§ To do: What you return must be an exact copy of the lines in the listing below between the line holding "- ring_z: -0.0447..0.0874" and the line holding "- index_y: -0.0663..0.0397", inclusive, and nothing more.

:: Recorded information ::

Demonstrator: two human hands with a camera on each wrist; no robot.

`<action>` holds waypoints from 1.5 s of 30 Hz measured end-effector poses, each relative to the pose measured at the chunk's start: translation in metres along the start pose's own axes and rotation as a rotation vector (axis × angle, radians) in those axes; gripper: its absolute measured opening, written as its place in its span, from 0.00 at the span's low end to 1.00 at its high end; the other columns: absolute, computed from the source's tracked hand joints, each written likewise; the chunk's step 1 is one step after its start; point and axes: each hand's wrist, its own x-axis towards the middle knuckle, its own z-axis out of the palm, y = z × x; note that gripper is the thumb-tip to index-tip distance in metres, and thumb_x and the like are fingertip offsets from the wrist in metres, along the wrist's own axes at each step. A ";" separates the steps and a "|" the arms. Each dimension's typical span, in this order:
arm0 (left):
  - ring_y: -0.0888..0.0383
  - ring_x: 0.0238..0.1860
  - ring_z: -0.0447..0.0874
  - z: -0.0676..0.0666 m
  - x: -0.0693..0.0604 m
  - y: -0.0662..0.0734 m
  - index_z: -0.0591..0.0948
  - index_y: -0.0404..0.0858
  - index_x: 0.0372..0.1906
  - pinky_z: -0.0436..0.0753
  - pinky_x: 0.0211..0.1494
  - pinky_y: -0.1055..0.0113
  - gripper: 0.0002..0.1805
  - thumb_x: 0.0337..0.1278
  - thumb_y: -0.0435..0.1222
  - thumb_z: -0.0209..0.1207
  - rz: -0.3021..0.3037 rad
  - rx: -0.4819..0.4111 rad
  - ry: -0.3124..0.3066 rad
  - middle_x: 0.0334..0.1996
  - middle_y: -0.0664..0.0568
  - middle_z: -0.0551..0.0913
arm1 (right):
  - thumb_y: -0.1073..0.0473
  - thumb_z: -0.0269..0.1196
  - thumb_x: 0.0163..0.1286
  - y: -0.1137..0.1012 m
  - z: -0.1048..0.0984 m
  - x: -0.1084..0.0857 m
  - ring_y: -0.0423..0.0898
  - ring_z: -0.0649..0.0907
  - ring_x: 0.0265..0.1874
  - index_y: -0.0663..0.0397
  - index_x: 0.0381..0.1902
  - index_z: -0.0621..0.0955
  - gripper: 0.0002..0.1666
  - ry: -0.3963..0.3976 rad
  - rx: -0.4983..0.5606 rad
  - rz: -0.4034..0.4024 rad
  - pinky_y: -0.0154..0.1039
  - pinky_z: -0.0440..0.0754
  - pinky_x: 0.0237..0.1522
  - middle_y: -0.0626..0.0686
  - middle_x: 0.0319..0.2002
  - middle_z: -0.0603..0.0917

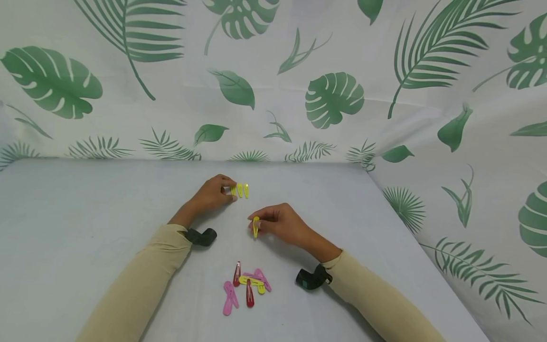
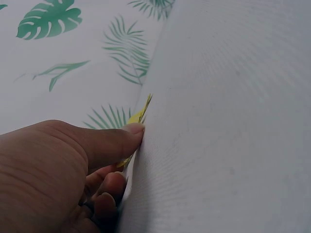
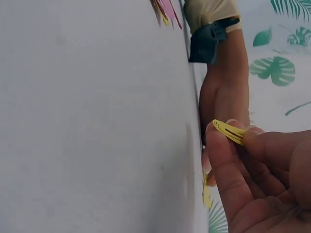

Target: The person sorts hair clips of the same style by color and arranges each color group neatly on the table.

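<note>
Three yellow hair clips stand side by side near the back of the table; the rightmost clip (image 1: 246, 191) and the middle clip (image 1: 240, 191) show fully. My left hand (image 1: 212, 194) pinches the leftmost clip (image 1: 233, 190) between thumb and fingers. In the left wrist view the thumb of my left hand (image 2: 73, 170) partly covers the yellow clips (image 2: 138, 116). Nearer the front, my right hand (image 1: 284, 224) holds another yellow clip (image 1: 256, 227) between thumb and fingertips, off the table. The right wrist view shows this clip (image 3: 229, 132) in my right hand (image 3: 267, 170).
A loose pile lies nearer the front of the table (image 1: 188, 304): red clips (image 1: 249, 293), pink clips (image 1: 228, 304) and yellow clips (image 1: 252, 281), some overlapping. Behind and at the right hangs a white cloth (image 1: 273, 61) with green leaves.
</note>
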 end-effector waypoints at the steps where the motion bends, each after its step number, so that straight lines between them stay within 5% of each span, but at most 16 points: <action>1: 0.49 0.44 0.74 0.000 0.000 0.000 0.78 0.29 0.59 0.74 0.47 0.57 0.24 0.58 0.33 0.66 -0.002 0.000 0.000 0.59 0.39 0.74 | 0.70 0.60 0.69 0.000 -0.001 0.002 0.44 0.85 0.32 0.64 0.48 0.84 0.12 0.006 -0.003 -0.002 0.36 0.82 0.38 0.51 0.37 0.88; 20: 0.50 0.43 0.74 0.002 0.002 0.001 0.78 0.29 0.59 0.74 0.47 0.58 0.24 0.57 0.33 0.66 -0.010 -0.001 -0.005 0.58 0.39 0.75 | 0.69 0.62 0.68 0.011 -0.012 0.034 0.47 0.85 0.30 0.67 0.51 0.82 0.14 0.095 -0.031 -0.026 0.41 0.83 0.37 0.55 0.35 0.87; 45: 0.50 0.44 0.74 -0.002 0.000 0.003 0.78 0.29 0.58 0.74 0.48 0.58 0.24 0.57 0.32 0.66 -0.001 -0.001 -0.009 0.58 0.39 0.74 | 0.66 0.65 0.66 0.022 -0.028 0.074 0.47 0.84 0.29 0.64 0.47 0.83 0.12 0.186 -0.037 0.070 0.39 0.83 0.35 0.55 0.35 0.87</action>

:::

§ Exercise solution:
  - ring_z: -0.0447..0.0874
  - z: -0.0676..0.0666 m
  - x: -0.0693..0.0604 m
  - y: -0.0662..0.0734 m
  - index_z: -0.0591..0.0948
  - index_y: -0.0404..0.0858
  - index_x: 0.0372..0.1906
  - pinky_z: -0.0436..0.0753
  - pinky_x: 0.0211..0.1494
  - pinky_y: -0.1055..0.0113
  - gripper: 0.0002..0.1805
  - thumb_x: 0.0337..0.1278
  - thumb_y: -0.0435..0.1222
  - thumb_z: -0.0209..0.1207
  - rz: -0.3021..0.3037 rad
  - rx: -0.4819..0.4111 rad
  - ry: -0.3124..0.3066 rad
  - middle_x: 0.0334..0.1996
  - middle_y: -0.0664..0.0568
  - middle_z: -0.0551..0.0913
arm1 (right):
  - thumb_y: -0.1073..0.0473
  - thumb_z: -0.0269..0.1196
  - thumb_x: 0.0163..0.1286
  - y: -0.1137..0.1012 m
  - z: -0.1048..0.0984 m
  - x: -0.1084..0.0857 m
  - ring_y: -0.0423..0.0898
  - ring_z: -0.0649..0.0907
  - ring_x: 0.0265..0.1874
  - index_y: -0.0663..0.0397

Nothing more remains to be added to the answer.